Source data section start

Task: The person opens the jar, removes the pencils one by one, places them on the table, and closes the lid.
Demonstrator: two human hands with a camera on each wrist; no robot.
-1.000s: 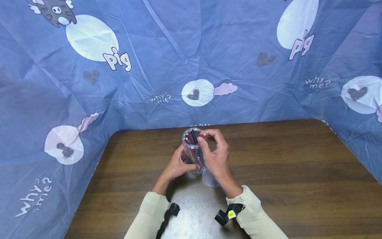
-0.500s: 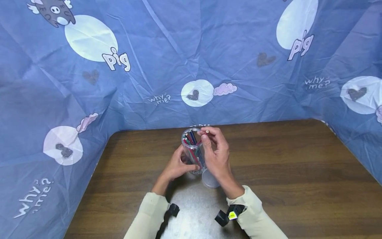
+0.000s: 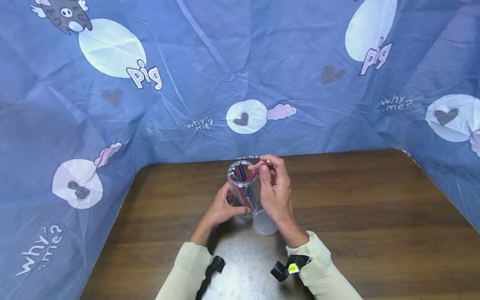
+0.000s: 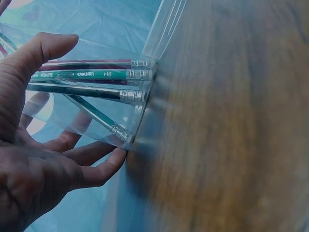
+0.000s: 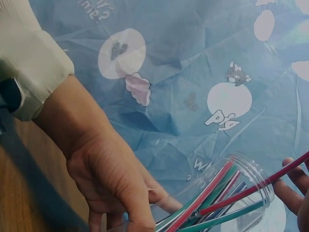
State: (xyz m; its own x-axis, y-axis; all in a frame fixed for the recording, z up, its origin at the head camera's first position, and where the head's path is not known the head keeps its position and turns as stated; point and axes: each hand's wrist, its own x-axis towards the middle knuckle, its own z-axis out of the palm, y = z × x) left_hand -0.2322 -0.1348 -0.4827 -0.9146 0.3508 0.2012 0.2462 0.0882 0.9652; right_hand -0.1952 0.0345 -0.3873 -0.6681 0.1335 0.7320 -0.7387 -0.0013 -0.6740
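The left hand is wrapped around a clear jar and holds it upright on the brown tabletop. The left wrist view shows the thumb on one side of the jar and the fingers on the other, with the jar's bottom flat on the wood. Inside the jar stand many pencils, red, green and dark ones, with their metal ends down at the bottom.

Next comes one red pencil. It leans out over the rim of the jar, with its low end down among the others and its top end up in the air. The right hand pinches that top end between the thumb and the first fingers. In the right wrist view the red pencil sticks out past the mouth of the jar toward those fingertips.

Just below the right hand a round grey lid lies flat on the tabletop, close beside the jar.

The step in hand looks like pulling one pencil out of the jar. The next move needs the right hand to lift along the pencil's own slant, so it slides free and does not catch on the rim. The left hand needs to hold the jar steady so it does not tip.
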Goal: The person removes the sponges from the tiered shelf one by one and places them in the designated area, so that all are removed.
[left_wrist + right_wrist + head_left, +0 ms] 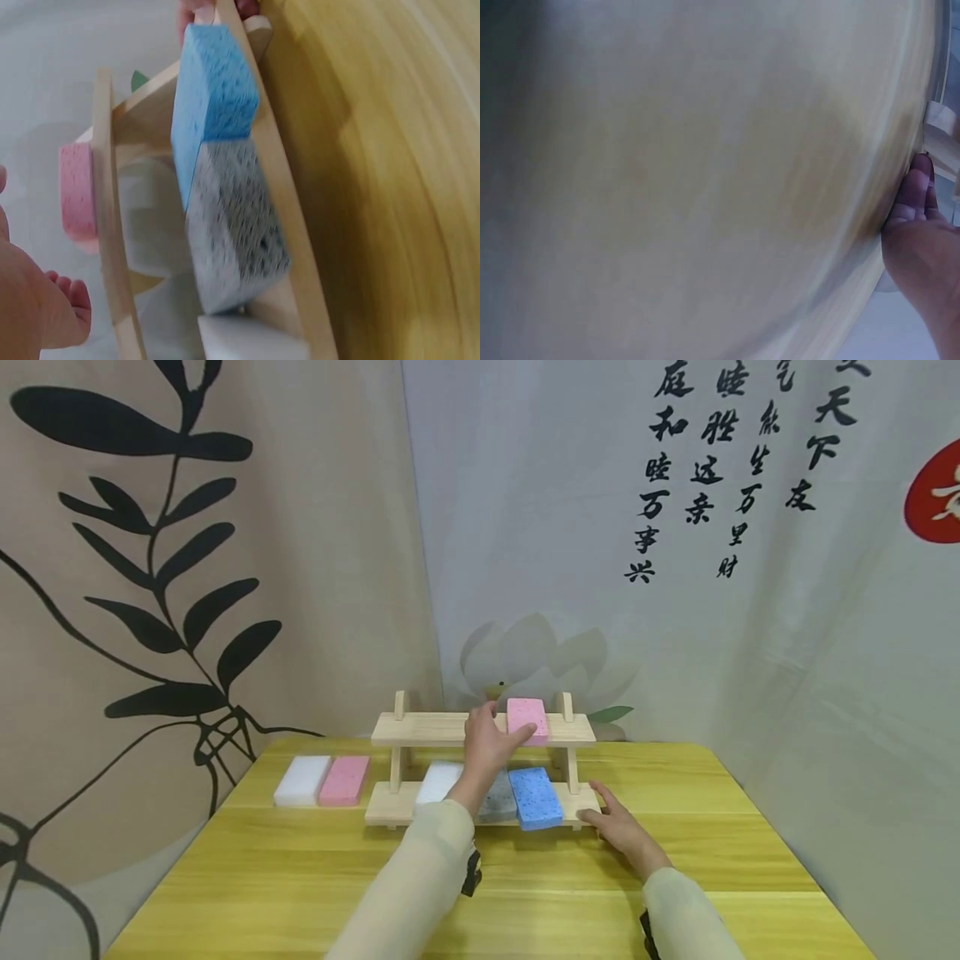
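Left sleeve (408,881) nearest; left grip (491,747) parted, empty, by pink sponge (527,713) atop rack (431,728); right grip (621,827) pinches rack's end. Placing, I'd say; next: gentle retreat.

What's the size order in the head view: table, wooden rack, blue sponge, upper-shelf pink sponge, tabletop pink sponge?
1. Table
2. Wooden rack
3. Blue sponge
4. Upper-shelf pink sponge and tabletop pink sponge: look too alike to rank; the thumb partly covers the upper one.
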Action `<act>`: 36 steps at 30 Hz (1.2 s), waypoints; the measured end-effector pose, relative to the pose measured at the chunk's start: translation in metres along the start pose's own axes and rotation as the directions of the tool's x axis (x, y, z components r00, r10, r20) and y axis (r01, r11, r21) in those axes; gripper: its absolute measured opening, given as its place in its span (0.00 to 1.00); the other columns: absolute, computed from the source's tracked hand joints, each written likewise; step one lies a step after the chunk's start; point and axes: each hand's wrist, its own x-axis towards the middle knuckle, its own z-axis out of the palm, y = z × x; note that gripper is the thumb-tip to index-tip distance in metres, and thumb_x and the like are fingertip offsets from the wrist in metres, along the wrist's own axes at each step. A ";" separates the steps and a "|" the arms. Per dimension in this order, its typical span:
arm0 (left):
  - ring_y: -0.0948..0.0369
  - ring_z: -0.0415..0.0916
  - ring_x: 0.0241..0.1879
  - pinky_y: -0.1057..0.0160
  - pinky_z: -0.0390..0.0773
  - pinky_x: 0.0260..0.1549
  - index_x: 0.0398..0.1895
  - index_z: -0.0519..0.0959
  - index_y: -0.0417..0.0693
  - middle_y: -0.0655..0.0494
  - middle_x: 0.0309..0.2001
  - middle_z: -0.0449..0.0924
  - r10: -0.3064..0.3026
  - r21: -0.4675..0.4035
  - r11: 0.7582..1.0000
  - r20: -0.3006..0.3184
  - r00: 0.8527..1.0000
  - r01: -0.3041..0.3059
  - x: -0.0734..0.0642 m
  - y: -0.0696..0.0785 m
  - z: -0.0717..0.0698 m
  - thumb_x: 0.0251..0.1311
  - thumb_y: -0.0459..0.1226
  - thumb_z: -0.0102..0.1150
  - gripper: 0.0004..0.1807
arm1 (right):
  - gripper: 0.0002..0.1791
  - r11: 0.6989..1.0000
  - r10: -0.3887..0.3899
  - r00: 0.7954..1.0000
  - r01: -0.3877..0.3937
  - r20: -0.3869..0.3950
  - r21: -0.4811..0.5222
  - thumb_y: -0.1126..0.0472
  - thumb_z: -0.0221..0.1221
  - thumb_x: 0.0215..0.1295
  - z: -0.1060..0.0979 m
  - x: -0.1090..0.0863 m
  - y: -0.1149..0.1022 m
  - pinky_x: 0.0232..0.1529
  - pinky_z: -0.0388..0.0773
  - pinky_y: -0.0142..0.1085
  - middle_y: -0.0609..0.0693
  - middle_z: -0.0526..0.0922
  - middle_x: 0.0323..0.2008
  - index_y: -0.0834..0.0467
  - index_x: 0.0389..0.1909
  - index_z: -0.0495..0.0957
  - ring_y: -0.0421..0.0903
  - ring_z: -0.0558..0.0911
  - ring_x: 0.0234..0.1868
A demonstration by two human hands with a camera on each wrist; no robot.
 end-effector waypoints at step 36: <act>0.48 0.65 0.49 0.52 0.72 0.45 0.55 0.73 0.38 0.44 0.49 0.70 -0.012 0.153 0.987 -0.272 0.962 0.056 -0.004 -0.008 0.060 0.37 0.59 0.79 0.47 | 0.46 1.000 0.026 0.999 -0.027 -0.026 -0.013 0.45 0.60 0.67 0.002 -0.001 -0.005 0.65 0.58 0.65 0.72 0.50 0.73 0.49 0.79 0.46 0.70 0.55 0.71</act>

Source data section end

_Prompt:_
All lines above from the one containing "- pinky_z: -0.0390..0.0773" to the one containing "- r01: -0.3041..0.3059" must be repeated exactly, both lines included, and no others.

_Solution to this problem:_
  - pinky_z: -0.0390..0.0773
  - pinky_x: 0.0260..0.1549
  - index_x: 0.0398..0.1895
  - index_z: -0.0519..0.0959
  - index_y: -0.0417..0.0693
  - middle_y: -0.0655..0.0494
  - middle_x: 0.0309..0.2001
  - middle_z: -0.0449..0.0924
  - r10: -0.3064..0.3026
  - r21: -0.4675..0.4035
  - r11: 0.7582..1.0000
  - r20: -0.3006..0.3184
  - r00: 0.8527..1.0000
  - r01: -0.3041..0.3059

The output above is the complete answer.